Emisi partikel, SO2 dan NOx adalah bahan polutan yang memiliki dampak langsung terhadap kesehatan manusia. Emisi CO2 merupakan sumber terbesar yang bertanggung jawa terhadap terjadinya pemanasan ketidakseimbangan ekologi pada proses pengolahannya. Pertambangan minyak bumi dapat merusak ekosistem dari sautu wilayah tertentu dan mengurangi kelestarian sumberdaya alam sehingga hilangnya fungsi lingkungan sebagai penyeimbang alam. Solusi yang terpat dan bijaksana dalam mengatasi krisis energi yakni dengan meningkatkan produksi biodiesel. Biodiesel adalah bahan bakar alternatif untuk mesin diesel yang dihasilkan dari reaksi transesterifikasi antara minyak nabati atau lemak hewani yang mengandung trigliserida dengan alkohol seperti metanol seperti metanol dan etanol. Beberapa tanaman yang mengandung rantai trigliserida tinggi dan dapat dijadikan bahan bakar biodiesel diantaranya sawit, jarak, nyamplung kelapa, ubi kayu, jagung, kedelai dan tanaman bunga matahari. Potensi produksi tanaman malapari pada musim akhir buah dapat dikumpulkan sebanyak 28 kg dari 1 pohon. Dalam satu pohon malapari dihasilkan 9-90 kg biji/tahun, sehingga jika karapatan tanamannya 100 pohon/ha, maka potensi panennya adalah 900-9.000 kg biji/ha/tahun. Apabila rendemen 25% maka dihasilkan 225-2.250 kg/ha/tahun minyak lemak (Maristya, 2021).

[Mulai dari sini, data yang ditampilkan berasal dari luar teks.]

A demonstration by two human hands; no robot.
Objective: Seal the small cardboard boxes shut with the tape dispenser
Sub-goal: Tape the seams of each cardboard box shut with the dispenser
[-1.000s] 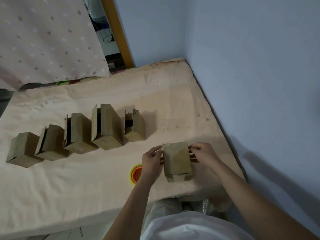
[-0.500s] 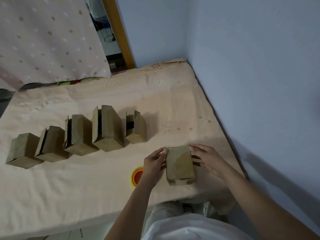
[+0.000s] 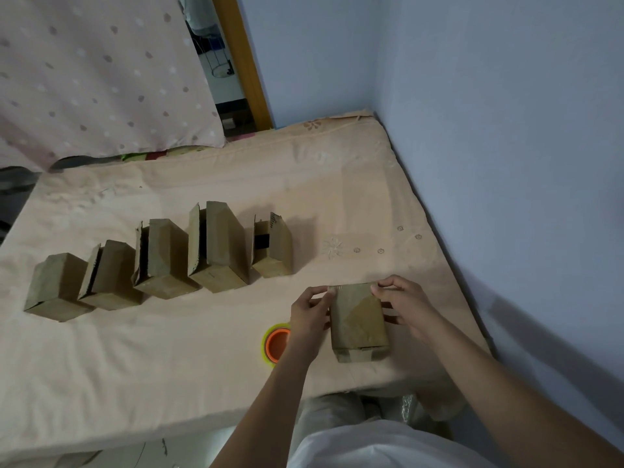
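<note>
**Both hands on one box near the bed's right edge**

The left hand [image 3: 309, 314] and right hand [image 3: 407, 304] pinch the far corners of a cardboard box [image 3: 358, 320] lying on the bed [image 3: 169, 349]. The tape roll [image 3: 275, 344] lies just left, near the front edge.

boxes [image 3: 358, 319]: matt brown cardboard | tape roll [image 3: 275, 344]: glossy plastic, orange core | table cover [image 3: 169, 349]: soft matt beige cloth

Near box: small cardboard box [image 3: 358, 320] lies on the cloth-covered table [image 3: 169, 349].
Left hand [image 3: 309, 314]: pinches its far left corner.
Right hand [image 3: 407, 304]: pinches its far right corner.
Tape roll [image 3: 275, 344]: just left of the left wrist.
Row behind: five boxes [image 3: 162, 258].
</note>
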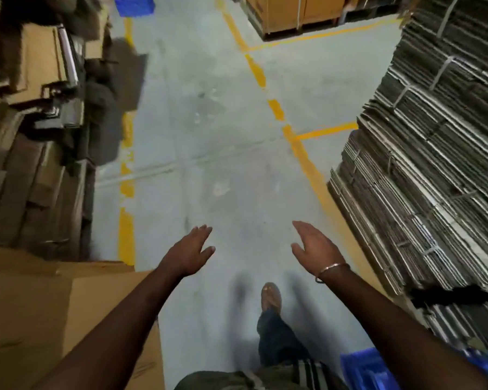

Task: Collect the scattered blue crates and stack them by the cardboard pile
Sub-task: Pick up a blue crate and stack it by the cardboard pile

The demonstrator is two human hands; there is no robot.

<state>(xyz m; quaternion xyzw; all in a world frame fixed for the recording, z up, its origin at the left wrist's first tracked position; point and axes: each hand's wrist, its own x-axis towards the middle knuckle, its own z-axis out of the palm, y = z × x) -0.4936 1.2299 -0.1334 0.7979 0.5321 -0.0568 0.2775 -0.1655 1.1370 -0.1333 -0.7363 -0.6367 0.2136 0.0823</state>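
Observation:
A blue crate [135, 5] lies far ahead on the grey floor at the top left, cut off by the frame edge. Another blue crate [366, 368] sits at the bottom right beside the tall pile of flattened cardboard [434, 170], partly hidden behind my right arm. My left hand [189, 250] and my right hand [314, 246] are held out in front of me over the aisle, fingers spread, palms facing each other, holding nothing. A metal bangle circles my right wrist.
Brown cartons [26, 142] are heaped along the left; a large carton [68, 319] stands at the lower left. Boxes on a pallet [296, 12] stand at the top. Yellow floor lines [299, 147] edge the aisle. My foot [271, 298] is stepping forward.

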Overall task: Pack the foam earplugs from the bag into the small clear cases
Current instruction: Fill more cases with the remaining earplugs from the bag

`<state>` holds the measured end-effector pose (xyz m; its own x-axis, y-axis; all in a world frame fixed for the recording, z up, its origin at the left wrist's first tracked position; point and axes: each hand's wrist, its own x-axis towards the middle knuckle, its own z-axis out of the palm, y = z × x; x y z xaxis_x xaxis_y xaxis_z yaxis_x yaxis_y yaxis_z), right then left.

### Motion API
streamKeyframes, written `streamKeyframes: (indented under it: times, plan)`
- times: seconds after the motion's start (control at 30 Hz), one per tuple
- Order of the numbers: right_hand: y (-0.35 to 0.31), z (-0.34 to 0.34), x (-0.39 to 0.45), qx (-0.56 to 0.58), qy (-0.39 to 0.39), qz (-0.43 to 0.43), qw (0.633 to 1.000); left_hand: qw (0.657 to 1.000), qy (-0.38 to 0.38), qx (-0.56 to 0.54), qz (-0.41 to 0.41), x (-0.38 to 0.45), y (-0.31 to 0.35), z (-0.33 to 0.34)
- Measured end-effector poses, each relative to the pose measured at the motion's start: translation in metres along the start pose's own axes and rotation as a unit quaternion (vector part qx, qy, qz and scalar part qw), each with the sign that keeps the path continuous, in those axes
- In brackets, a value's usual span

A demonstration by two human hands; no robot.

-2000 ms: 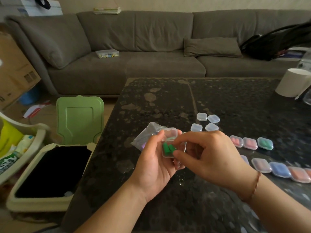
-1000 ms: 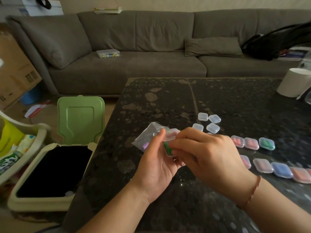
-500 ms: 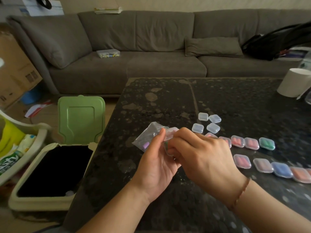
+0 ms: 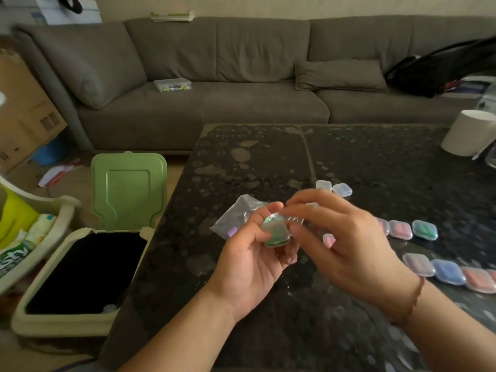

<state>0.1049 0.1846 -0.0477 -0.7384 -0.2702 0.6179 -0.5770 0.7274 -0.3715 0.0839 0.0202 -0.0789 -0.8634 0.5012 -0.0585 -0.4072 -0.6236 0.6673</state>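
Black speckled table (image 4: pixel 268 162) fronts a grey sofa (image 4: pixel 241 76), a green-lidded bin (image 4: pixel 80 264) at its left. Left hand (image 4: pixel 249 261) grips a green-filled case (image 4: pixel 276 233) above the bag (image 4: pixel 236 218); right hand (image 4: pixel 346 242), blurred, fingers loose, holds nothing.

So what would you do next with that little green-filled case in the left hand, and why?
Probably set it down on the table at the end of a row of filled cases. The case in the left hand looks shut with green earplugs inside, and the right hand hovers beside it with fingers loose, holding nothing I can make out, though it is blurred.
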Motion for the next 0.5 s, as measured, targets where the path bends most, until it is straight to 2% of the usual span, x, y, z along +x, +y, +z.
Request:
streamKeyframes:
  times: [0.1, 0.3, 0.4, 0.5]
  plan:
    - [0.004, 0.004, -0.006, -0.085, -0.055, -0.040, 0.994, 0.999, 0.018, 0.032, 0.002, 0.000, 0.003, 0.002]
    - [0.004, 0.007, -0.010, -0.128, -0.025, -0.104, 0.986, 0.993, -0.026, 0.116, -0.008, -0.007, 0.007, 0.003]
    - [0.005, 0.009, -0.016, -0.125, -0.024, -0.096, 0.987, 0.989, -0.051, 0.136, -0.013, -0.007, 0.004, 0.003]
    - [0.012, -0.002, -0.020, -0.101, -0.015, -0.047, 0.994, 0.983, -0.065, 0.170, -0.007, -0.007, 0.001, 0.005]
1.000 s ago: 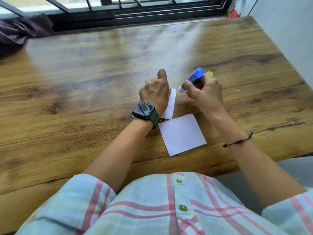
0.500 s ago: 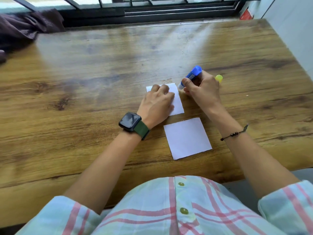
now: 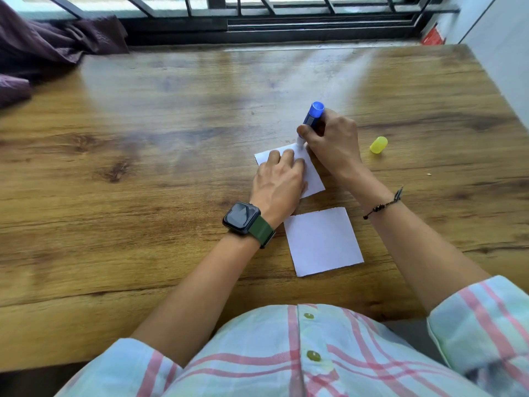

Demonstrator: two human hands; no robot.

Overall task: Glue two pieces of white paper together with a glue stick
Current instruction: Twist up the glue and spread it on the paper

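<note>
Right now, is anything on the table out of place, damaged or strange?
Nothing serious. The yellow cap lies on its side on the table, apart from the glue stick in the right hand. The near paper has a slightly rough far edge. The left hand presses the far paper.

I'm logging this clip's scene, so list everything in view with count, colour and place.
paper: 2, white; one lying free near the table's front edge, one farther back under the left hand
glue stick: 1, blue; in the right hand's grip, tip down at the far paper's back corner
cap: 1, yellow; on the table right of the hands
cloth: 1, dark purple; far left by the window
table: 1, brown wood
watch: 1, black with green strap; left wrist
bracelet: 1, dark beads; right wrist
shirt: 1, pale plaid with pink stripes
left hand: flat on the far paper
right hand: holding the stick
</note>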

Salah satu keunggulan penggunaan biji malapari sebagai sumber biodiesel adalah kemampuannya untuk tumbuh di lahan marginal dan memiliki toleransi terhadap salinitas tinggi. Ini menjadikan tanaman ini sebagai solusi untuk mengoptimalkan lahan yang tidak dapat ditanami oleh tanaman pangan. Pemanfaatan lahan marginal dengan cara memproduksi biodiesel dari biji malapari dapat membantu mengurangi tekanan terhadap lahan pertanian yang selama ini digunakan untuk produksi pangan. Cara yang demikian, pemanfaatan biji malapari untuk biodiesel tidak hanya memberikan alternatif bahan bakar tetapi juga mendukung ketahanan pangan dengan menjaga ketersediaan lahan untuk tanaman pangan.

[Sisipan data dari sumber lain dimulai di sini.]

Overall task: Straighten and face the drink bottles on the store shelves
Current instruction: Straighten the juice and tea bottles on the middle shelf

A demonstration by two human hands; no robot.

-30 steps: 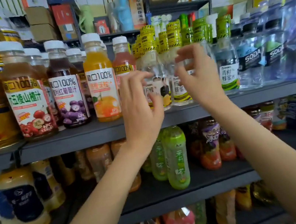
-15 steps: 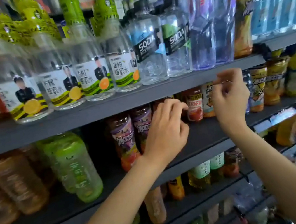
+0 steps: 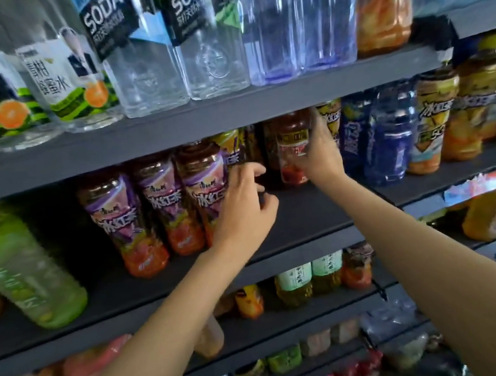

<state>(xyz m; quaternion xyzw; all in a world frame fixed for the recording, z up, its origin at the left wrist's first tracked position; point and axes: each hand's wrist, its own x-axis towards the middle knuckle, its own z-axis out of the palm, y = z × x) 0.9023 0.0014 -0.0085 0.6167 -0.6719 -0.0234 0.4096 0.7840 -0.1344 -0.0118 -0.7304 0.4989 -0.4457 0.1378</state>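
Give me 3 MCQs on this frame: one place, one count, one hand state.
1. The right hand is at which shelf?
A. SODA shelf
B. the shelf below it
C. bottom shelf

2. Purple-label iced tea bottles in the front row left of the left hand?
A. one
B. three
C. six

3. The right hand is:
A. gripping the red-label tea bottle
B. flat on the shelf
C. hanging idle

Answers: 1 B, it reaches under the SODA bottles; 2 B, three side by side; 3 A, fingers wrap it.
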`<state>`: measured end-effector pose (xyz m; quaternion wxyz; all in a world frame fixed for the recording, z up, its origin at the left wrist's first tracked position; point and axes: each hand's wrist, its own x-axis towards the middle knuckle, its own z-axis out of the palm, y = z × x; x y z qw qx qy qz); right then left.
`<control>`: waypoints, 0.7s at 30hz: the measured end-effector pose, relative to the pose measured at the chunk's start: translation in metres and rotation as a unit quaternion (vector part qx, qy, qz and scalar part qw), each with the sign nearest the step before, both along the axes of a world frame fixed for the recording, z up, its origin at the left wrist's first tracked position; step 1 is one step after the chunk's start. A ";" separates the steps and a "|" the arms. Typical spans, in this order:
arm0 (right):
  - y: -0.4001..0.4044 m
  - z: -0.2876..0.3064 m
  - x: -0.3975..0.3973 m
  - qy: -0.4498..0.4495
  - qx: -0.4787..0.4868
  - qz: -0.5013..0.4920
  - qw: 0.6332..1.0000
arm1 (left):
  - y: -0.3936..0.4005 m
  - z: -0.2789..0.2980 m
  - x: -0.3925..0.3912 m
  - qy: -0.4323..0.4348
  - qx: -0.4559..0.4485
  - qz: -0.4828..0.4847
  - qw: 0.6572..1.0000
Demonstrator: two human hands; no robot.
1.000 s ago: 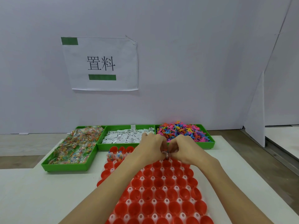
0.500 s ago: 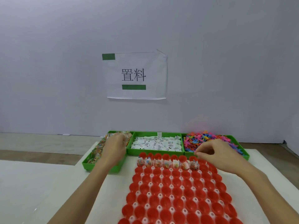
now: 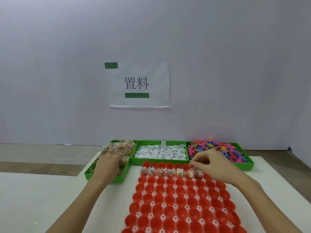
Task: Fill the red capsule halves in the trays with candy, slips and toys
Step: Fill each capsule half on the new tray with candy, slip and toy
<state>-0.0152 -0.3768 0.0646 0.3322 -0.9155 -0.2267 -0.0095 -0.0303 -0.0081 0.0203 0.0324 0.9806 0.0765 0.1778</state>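
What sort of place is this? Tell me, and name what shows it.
Probably a hand-packing station in a small workshop. Three green bins hold sorted candy, slips and toys, a tray of red capsule halves waits on the table, and a printed sign labels the wall.

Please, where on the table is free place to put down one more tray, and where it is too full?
Free: the white table left of the red capsule tray, in front of the candy bin where the left hand reaches. Narrower strip right of the capsule tray, under the right hand. Crowded: the back edge, where candy bin, slip bin and toy bin stand side by side.
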 end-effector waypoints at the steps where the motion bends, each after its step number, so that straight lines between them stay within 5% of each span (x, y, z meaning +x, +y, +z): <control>1: 0.000 0.001 0.000 0.001 0.003 0.001 1.000 | 0.000 -0.002 0.000 -0.016 -0.005 -0.004 1.000; 9: -0.004 0.003 -0.001 0.000 0.027 -0.008 1.000 | 0.000 -0.007 -0.012 -0.193 -0.145 -0.002 0.970; 15: 0.014 -0.011 0.011 -0.021 0.009 -0.032 0.999 | -0.017 -0.007 -0.034 -0.232 -0.208 -0.034 0.950; 21: 0.064 -0.014 0.054 -0.057 -0.064 -0.013 0.996 | -0.058 -0.012 -0.064 -0.188 -0.482 -0.086 0.851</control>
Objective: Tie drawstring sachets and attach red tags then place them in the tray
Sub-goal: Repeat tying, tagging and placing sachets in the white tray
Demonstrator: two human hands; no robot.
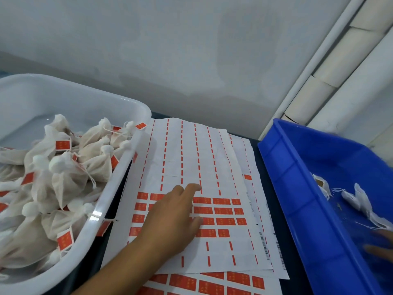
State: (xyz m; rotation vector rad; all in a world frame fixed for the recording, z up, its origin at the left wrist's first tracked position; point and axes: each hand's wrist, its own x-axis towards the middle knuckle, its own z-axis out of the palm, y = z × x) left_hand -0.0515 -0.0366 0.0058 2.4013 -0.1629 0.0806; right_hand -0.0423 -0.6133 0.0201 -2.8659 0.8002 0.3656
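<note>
Two hands at work: left hand flat, fingers straight on white label sheet of red tags, likely steadying it; right hand blurred inside blue plastic bin near untied sachets, grip unclear; tagged cloth sachets heaped in white plastic tray

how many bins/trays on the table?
2. White tray at left, full of tagged sachets; blue bin at right, holding a few untied ones. Both are cut off by the frame edges.

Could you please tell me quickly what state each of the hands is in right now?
Left hand: open, fingers on the sticker sheet.
Right hand: blurred, cannot tell.
</note>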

Biodiesel dari biji malapari juga memiliki keuntungan lingkungan yang signifikan. Proses pembakaran biodiesel menghasilkan emisi gas rumah kaca yang lebih rendah dibandingkan dengan bahan bakar fosil. Selain itu, tanaman malapari juga berperan dalam penyerapan karbon dioksida selama pertumbuhannya, sehingga berkontribusi pada pengurangan jejak karbon. Hal ini menjadikan biji malapari sebagai pilihan yang tepat dalam upaya mengurangi dampak perubahan iklim.
Biodiesel merupakan bahan bakar yang terdiri dari campuran mono-alkyl ester dari rantai panjang asam lemak, yang dipakai nabati atau lemak hewani. Malapari adalah tanaman perdu atau pohon dari familia Leguminosae yang memilki percabangan tersebar, tumbuhan dengan cepat dengan tinggi tanaman antara 15 sampai 25 meter. Di Indonesia tanaman ini ditemukan tersebar luas dari Pulau Sumatera bagian timur (TN Berbak, Teluk Berikat-Pulau Bangka), pantai di sekitar Tanjung Lesung (Banten), Pantai Batu Karas (Ciamis), Ujung Blambangan (TN Alas Purwo), Pantai Lovina (Bali Utara), Pantai Sembelia (Lombok Timur), dan Pantai barat Pulau Seram (Maluku). Malapari memiliki kemampuan tumbuh di lahan dengan kandung garam 200 mM dan di lahan yang tergenang, sehingga Malapari cocok dugunakan sebagai rehabilitasi lahan. Yang kemudian pengembangannya sebagai bahan baku biodiesel tidak akan berkompetisi dengan tanaman-tanaman pertanian di lahan subur (Maristya, 2021).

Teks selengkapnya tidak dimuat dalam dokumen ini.